BRUNSWICK — Architecturally, there are two-car garages more inspiring than Hangar 6 at Brunswick Naval Air Station.
But in the eyes of the organization overseeing the base’s civilian redevelopment, the 166,000-square-foot building’s significance supersedes its aesthetic.
Base redevelopers have described Hangar 6 as the crown jewel of the 3,200-acre facility. Its three hangar bays can accommodate passenger airliners.

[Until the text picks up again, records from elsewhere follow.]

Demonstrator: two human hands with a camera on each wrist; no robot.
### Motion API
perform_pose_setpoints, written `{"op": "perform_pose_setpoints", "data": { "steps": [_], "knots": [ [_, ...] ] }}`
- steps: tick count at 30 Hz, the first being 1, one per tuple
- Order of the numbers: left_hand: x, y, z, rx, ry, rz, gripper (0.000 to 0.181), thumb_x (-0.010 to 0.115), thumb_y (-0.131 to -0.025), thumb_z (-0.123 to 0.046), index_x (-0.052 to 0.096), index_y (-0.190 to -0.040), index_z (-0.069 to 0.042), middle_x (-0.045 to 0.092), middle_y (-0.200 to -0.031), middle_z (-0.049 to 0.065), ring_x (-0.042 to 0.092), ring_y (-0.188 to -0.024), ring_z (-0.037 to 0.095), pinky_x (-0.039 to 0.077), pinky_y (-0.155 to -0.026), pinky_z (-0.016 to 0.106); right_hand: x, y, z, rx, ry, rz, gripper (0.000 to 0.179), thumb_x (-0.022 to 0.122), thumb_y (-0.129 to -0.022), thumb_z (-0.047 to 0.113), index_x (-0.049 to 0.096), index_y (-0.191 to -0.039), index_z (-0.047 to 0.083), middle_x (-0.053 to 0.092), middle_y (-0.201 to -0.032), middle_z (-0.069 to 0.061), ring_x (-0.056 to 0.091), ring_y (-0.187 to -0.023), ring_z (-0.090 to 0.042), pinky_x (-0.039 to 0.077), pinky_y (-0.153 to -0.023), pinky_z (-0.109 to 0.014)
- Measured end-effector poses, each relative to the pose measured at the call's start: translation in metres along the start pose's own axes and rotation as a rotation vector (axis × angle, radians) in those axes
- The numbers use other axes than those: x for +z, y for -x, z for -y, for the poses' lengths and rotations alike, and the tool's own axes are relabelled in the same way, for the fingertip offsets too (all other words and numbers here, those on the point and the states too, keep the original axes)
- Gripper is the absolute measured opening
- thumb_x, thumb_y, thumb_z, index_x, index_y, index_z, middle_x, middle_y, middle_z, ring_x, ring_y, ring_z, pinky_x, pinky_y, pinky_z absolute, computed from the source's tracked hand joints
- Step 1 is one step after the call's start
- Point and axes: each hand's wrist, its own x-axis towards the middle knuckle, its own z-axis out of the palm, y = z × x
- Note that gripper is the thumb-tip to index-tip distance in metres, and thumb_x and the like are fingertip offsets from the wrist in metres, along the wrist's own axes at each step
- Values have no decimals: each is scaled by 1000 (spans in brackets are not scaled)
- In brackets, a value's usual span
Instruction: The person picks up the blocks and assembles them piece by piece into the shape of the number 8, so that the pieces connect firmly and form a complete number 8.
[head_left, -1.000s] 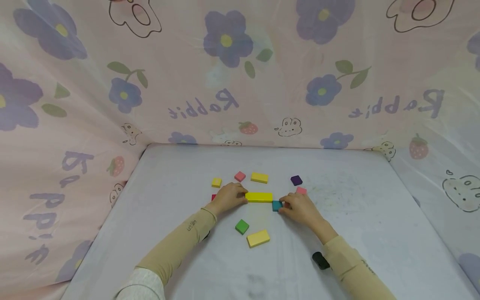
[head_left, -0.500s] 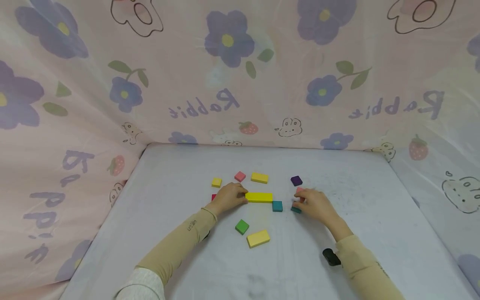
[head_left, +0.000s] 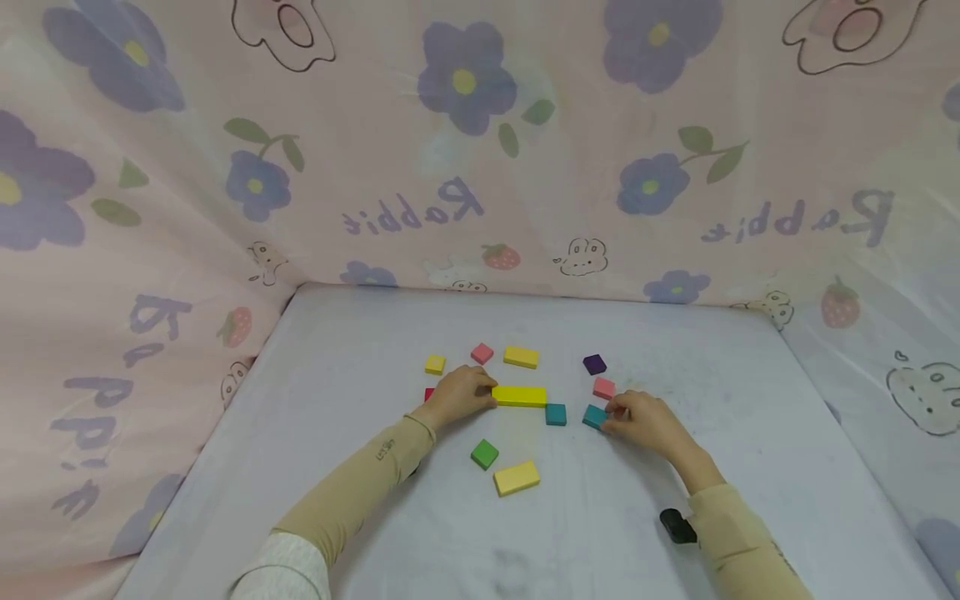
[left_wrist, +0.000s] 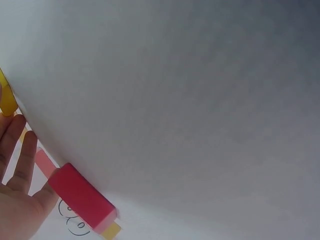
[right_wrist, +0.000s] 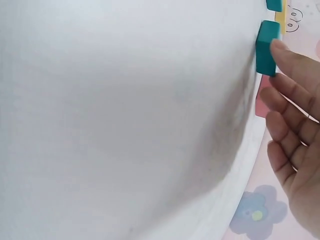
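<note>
My left hand (head_left: 460, 395) pinches the left end of a long yellow block (head_left: 520, 396) lying on the table. In the left wrist view, its fingers (left_wrist: 26, 157) reach toward that yellow block (left_wrist: 7, 97), and a red block (left_wrist: 80, 195) lies beside the hand. My right hand (head_left: 647, 420) holds a teal block (head_left: 596, 417) by its right side. The right wrist view has the thumb on this teal block (right_wrist: 267, 48) and the index fingertip at its lower end. A second teal block (head_left: 556, 414) sits at the yellow block's right end.
Behind the hands lie a small yellow block (head_left: 435, 364), a pink block (head_left: 482, 353), a yellow block (head_left: 521, 357) and a purple block (head_left: 595, 364). Another pink block (head_left: 603, 388) is near my right hand. In front are a green block (head_left: 484, 454) and a yellow block (head_left: 517, 478).
My right hand has moved right, away from the teal block by the long yellow one, to the other teal block and holds that. The left hand has stayed in place.
</note>
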Motion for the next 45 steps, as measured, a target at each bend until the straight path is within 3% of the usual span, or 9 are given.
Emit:
{"op": "perform_pose_setpoints", "data": {
  "steps": [9, 15, 25, 35, 45],
  "knots": [
    [-3, 0, -1, 7, -2, -15, 34, 70, -83, -27, 68, -111, -9, 69, -103, 2, 61, -93, 16, 49, -85, 29, 3, -5, 3, 8, 40, -27, 22, 70, -82, 21, 68, -98, 6, 64, -87, -3, 53, -74, -13, 46, -67, -30],
    [-4, 0, -2, 4, -1, -4, 34, 69, -83, -27, 68, -112, -9, 68, -104, 2, 60, -94, 16, 48, -87, 30, 6, -11, 7, -36, 106, -61, 23, 70, -82, 18, 68, -100, 4, 66, -88, -5, 55, -74, -15, 47, -68, -33],
    [-5, 1, -3, -10, -3, 11, 34, 68, -84, -27, 68, -113, -10, 68, -105, 2, 60, -94, 16, 48, -86, 30, 12, -27, 14, -59, 199, -93, 23, 69, -83, 16, 67, -102, 4, 66, -94, -9, 63, -86, -27, 49, -79, -46],
    [-5, 3, -5, -18, 19, 12, 34, 70, -83, -25, 68, -112, -8, 68, -103, 3, 58, -89, 15, 48, -83, 28, 16, -50, 30, -16, 238, -33, 25, 68, -84, 17, 68, -105, 5, 62, -88, -4, 59, -77, -18, 47, -74, -40],
    [-3, 3, -6, -9, 1, 16, 35, 69, -84, -25, 67, -114, -8, 68, -106, 4, 58, -94, 17, 48, -88, 31, 17, -57, 37, -63, 244, -24, 25, 68, -84, 16, 68, -105, 4, 66, -93, -5, 64, -83, -20, 50, -79, -41]
  ]
}}
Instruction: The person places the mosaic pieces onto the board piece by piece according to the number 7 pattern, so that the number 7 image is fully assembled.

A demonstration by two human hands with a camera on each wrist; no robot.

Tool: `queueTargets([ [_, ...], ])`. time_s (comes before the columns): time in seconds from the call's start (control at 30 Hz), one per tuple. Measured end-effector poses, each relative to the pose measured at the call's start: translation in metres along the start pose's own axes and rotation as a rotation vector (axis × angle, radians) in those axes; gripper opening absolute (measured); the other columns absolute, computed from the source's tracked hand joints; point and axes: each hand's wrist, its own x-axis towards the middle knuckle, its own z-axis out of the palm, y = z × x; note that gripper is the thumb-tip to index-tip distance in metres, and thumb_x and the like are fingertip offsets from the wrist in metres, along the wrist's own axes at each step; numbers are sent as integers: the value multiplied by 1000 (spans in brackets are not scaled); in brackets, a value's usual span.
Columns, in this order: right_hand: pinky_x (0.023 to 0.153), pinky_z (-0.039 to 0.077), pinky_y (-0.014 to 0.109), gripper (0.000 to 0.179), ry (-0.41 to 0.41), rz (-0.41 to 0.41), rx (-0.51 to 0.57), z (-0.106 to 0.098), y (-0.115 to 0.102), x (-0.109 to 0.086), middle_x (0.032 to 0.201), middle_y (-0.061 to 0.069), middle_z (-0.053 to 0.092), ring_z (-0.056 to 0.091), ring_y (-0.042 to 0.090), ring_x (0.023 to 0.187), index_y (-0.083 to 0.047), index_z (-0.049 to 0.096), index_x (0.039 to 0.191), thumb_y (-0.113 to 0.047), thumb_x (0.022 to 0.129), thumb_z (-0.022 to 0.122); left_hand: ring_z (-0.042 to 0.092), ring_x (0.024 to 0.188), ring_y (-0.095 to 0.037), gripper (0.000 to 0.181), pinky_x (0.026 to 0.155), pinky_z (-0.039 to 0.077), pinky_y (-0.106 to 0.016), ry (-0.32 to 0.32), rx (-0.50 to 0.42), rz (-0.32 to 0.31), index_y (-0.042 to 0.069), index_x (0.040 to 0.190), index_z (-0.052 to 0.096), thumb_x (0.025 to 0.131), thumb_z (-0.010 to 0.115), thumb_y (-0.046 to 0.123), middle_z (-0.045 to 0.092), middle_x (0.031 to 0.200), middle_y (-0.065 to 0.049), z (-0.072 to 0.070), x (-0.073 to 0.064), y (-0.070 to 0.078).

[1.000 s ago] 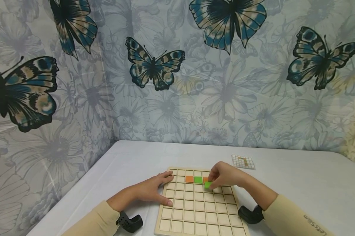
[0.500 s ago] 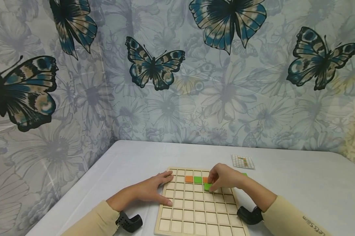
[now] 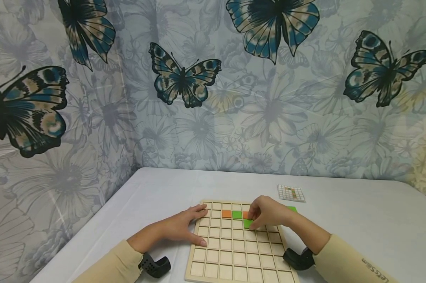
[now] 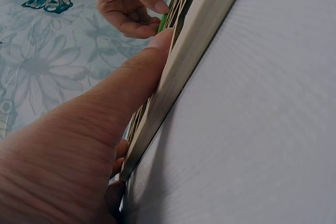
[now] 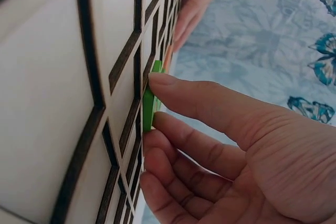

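A light wooden grid board (image 3: 226,246) lies on the white table. My left hand (image 3: 181,226) rests along its left edge, fingers spread and thumb lower down on the frame. Over the upper right cells, my right hand (image 3: 270,212) pinches a green square tile (image 5: 148,109) between thumb and fingers. In the right wrist view that tile stands slightly proud of the grid lines. One row above sit an orange tile (image 3: 226,214), a green tile (image 3: 237,214) and a second orange tile (image 3: 245,215), the last partly covered by the right fingers.
A small card (image 3: 291,193) printed with a coloured grid lies behind the board at the right. Another green piece (image 3: 292,208) shows just past the right wrist. A butterfly-patterned cloth (image 3: 206,129) hangs behind the table (image 3: 163,186).
My right hand has dropped slightly with the green tile, which sits lower at its cell. The green piece behind the right wrist has come into view. My left hand stays in place.
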Motion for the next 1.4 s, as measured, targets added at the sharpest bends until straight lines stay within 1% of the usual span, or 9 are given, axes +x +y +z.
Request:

Its workshops, locker rooms and administration areas could be filled with hundreds of workers.
It’s an enticing vision, particularly for the Midcoast Regional Redevelopment Authority, which sits on the front line of the civilian transition, responsible for replacing the 5,000 jobs and $140 million in income estimated to be lost when BNAS is closed.
As soon as Thursday, Oct. 22, the authority’s board of trustees could be asked to vote on a lease agreement with Oxford Aviation, a private aircraft refurbishing company that has promised to fulfill MRRA’s Hangar 6 vision with a Brunswick Jet Division.
The two parties have been negotiating for a year, often with the Oxford-based firm taking the unusual step of going public with promises of adding 200 jobs thanks to unconsummated deals with industry titans like Airbus.
But the company’s claims contrast with its record. Oxford Aviation made few friends when its deal to create a Sanford Jet Division collapsed last year after about a $1 million investment by Sanford taxpayers.
The story is similar at the company’s headquarters at Oxford County Regional Airport, where it has benefited from about $5 million in public grants, loans and tax incentives, yet has been unable to fulfill job creation promises. The company now finds itself embroiled in a legal dispute with its primary benefactor, Oxford County.
Oxford Aviation has also become involved in a disagreement at Eastern Slope Regional Airport in Fryeburg. According to documents obtained through a Freedom of Access request, Oxford Aviation’s landlord, the Eastern Slope Airport Authority, is attempting to evict the company after Oxford allegedly failed to fulfill the requirements of its lease.
In a letter dated Sept. 24, attorneys for the airport authority accused Oxford Aviation President Jim Horowitz of doing the “absolute minimum of what is required” in the lease “to avoid termination.”
“(Horowitz) is functioning essentially as an absentee landlord, and he is driving business away from the airport,” asserted Peter Mahlia Jr., the attorney for the airport authority.
Horowitz has denied the existence of the Fryeburg dispute. Meanwhile, his attorneys in a Sept. 25 letter, warned the Eastern Slope authority not to publicly discuss the disagreement.
Such events and a series of newspaper reports scrutinizing Oxford Aviation’s dealings are the backdrop for the MRRA’s vote on the lease agreement.
Several board members have privately expressed skepticism about ratifying the lease, which could include an $800,000 investment by MRRA.
MRRA Executive Director Steve Levesque and John Richardson, state Department of Economic and Community Development commissioner, have acknowledged there are questions about Oxford Aviation. Both continue to advance the project, while promising MRRA will perform due diligence before there is an agreement with the company.
But speculation swirls about Oxford Aviation’s ability to get this close to occupying half of Hangar 6.
Much of the theorizing centers on Richardson’s political ambitions. The potential gubernatorial candidate could benefit from a ceremonial announcement of new jobs, even if there is no real guarantee that the achievement will last beyond the ribbon-cutting – just as it didn’t after Gov. John Baldacci used Oxford Aviation’s Sanford Jet Division groundbreaking as a campaign stop just six days before his re-election in 2007.
Levesque, meanwhile, undoubtedly feels pressure to create jobs and revenue during an economic downturn made worse locally by the impending base shutdown.
Levesque, the former DECD commissioner under Gov. Angus King, has had past dealings with Oxford Aviation and he recently refuted claims that the company was the recipient of corporate welfare. He argued that public-private partnerships – and their inherent receipt of grants and tax incentives – were one of the few ways Maine can compete with other states in economic development.
That assertion is coupled with MRRA’s pressing funding needs. Next summer, MRRA hopes to take over airport operations at BNAS, a job Levesque estimates will cost $650,000 annually.
Levesque hopes tenants at the airport – i.e, Oxford Aviation – will help pay those operating costs. He said this week that MRRA’s ability to assume control of the airfield from the Federal Aviation Administration will depend on the agency’s ability to prove it can pay for it.
“If we have a tenant ready to move in, it makes it easier to pull the trigger (to take over the airport),” Levesque said.
Levesque said Oxford Aviation isn’t the only potential tenant with which MRRA is negotiating, but he declined to identify others.
However, under the circumstances, MRRA’s decision about Oxford Aviation may be its most important one, requiring the board to reconcile doubts about the company with the authority’s short-term need for tenants.
It may also say more about whether the authority is willing to gamble its long-term vision for BNAS, and half of the base’s crown jewel, than it does about Oxford Aviation.